The discovery of the consequences of this new disease will be made by the French botanist Jules Émile Planchon. This research will be published in botanical journals around the world, and it was in 1870 that Charles Valentine Riley of Missouri, after reading Planchon's research, communicated with him to inform him of his own observations. The disease did exist in Missouri and other parts of the USA. But unlike in France, American plants showed signs of disease on the leaves but no symptoms of death of the attacked plans. Then began an intense collaboration between the two men and the two countries.

They discovered that the American plants from the Concord strain are genetically resistant to the underground attacks of Phylloxera.

This is where an extraordinary adventure begins for this Vitis Labrusca native of Massachusetts. It was planted intensively in France and throughout Europe to replace the vitis vinifera vines with phylloxera, but its quality and unappealing foxy taste were not suitable for consumers, and France is afraid of losing its wine heritage. Then the hard work of botanists will make it possible to discover how to graft the cuttings of vitis vinifera on American Concord strains. The Concord did not adapt well to European soils and climates; it impoverishes the yields and quality of the grapes produced, and it was soon supplanted by the Vitis berlandieri, a hybrid of the Concord created by Thomas Volney Munson of Denison, TX, which adapted perfectly to French conditions.

It is then that those thousands of plants were shipped into France to be used as rootstock for the grafts of French vitis vinifera.

Even today the majority of` the world's vines continue to be on variants of the "Concord" rootstock. But the Concord itself, after its glory, was banished from France and considered a pariah. Today it exists only on common clones such as Vidal, Marechal Foch or Baco Noir.

Thank you, Mr. Ephraim Wales Bull, for saving the wine heritage of humanity. We are proud of you. I think it would be appropriate for the city of Concord to erect a statue in your likeness and honor your wine patriotism. Louis Pasteur has streets, public buildings, and effigies in his honor, so why not Ephraim Wales Bull?

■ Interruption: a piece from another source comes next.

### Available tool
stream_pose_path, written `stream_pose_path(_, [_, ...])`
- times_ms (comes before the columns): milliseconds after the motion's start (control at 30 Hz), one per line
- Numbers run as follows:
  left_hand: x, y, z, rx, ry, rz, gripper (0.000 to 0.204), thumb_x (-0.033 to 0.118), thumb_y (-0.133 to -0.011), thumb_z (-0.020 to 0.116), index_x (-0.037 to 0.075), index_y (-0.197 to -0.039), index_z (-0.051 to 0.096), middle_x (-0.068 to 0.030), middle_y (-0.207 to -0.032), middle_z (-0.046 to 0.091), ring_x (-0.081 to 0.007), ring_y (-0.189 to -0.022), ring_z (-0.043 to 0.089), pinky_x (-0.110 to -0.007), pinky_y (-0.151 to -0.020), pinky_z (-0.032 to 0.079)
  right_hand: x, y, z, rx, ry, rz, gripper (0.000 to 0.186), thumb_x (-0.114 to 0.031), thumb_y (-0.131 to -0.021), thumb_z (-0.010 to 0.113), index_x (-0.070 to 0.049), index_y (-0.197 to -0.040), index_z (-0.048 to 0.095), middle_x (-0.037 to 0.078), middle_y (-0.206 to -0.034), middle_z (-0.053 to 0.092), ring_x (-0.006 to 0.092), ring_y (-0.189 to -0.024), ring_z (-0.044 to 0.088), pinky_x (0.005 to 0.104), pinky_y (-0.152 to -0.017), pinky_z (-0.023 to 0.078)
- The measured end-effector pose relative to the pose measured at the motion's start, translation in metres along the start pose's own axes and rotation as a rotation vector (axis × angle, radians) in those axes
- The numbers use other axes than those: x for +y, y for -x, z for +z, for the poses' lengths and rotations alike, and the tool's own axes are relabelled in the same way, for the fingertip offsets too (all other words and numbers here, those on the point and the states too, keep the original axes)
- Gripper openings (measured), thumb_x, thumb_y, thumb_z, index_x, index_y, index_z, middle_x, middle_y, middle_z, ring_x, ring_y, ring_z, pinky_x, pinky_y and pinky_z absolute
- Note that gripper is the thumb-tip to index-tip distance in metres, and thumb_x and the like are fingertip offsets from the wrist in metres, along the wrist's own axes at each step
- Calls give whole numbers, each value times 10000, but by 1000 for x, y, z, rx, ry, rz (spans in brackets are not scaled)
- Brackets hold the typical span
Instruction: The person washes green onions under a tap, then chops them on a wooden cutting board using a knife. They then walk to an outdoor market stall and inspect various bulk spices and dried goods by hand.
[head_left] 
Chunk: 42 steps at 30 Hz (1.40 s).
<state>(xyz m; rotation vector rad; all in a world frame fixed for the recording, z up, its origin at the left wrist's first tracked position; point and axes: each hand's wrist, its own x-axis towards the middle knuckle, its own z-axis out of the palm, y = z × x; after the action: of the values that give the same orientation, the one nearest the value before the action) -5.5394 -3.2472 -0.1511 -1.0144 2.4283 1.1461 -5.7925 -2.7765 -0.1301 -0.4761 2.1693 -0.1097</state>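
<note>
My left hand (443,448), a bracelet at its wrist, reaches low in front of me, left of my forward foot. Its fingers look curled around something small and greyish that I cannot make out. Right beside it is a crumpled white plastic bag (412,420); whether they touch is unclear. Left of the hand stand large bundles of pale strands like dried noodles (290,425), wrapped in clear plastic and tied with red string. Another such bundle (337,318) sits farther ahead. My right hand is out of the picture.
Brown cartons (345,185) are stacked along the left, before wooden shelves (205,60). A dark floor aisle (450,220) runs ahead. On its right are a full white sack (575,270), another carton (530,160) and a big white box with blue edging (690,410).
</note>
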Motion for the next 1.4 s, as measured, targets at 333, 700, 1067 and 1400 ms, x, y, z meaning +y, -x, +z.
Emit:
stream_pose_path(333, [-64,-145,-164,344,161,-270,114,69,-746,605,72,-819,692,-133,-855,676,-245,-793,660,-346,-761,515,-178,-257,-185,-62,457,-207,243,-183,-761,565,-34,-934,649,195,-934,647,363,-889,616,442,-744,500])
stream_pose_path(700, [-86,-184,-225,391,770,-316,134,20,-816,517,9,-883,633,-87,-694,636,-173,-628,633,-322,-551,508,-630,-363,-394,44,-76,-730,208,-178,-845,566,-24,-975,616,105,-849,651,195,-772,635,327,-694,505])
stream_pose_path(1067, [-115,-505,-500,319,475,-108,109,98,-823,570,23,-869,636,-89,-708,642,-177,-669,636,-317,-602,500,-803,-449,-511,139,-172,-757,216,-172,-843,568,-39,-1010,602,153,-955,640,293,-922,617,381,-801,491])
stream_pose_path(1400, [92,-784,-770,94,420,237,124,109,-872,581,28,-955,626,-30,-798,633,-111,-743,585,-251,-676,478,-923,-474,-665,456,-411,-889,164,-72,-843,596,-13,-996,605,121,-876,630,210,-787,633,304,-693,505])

Final Chapter, Verse 4:101:

Meditative Conclusion

Man is naturally stubborn and arrogant; they never tire of defying nature and ignoring the lessons of the past. By dints of manipulation and procrastination, it comes back around that America becomes sick of its own plague. The crossing of vitis vinifera and American vitis planted extensively in California, Oregon and Washington State has allowed Phylloxera to transform genetically and adapt to new American strains.

So, who will save the American vineyards of tomorrow - Asia, the Middle East or Africa? Or should we appeal (from his grave) to Ephraim Wales Bull that there is still a faith to save humanity again from its wine sarcasm?

An idea:

And then if we canonized Ephraim, it would at least allow us to dedicate ourselves to a Saint, so "God Bless Ephraim and the state of Massachusetts".

 

Mr. B

 
*Memorandum: My words and opinions in these newsletters are and would always be personal, and I intend to offend. I always accept that others have the full right and duty to challenge me, to argue, and, if it is necessary, excommunicate me from their beliefs (often dull and hollow) because I would act the same way if it were the other way around.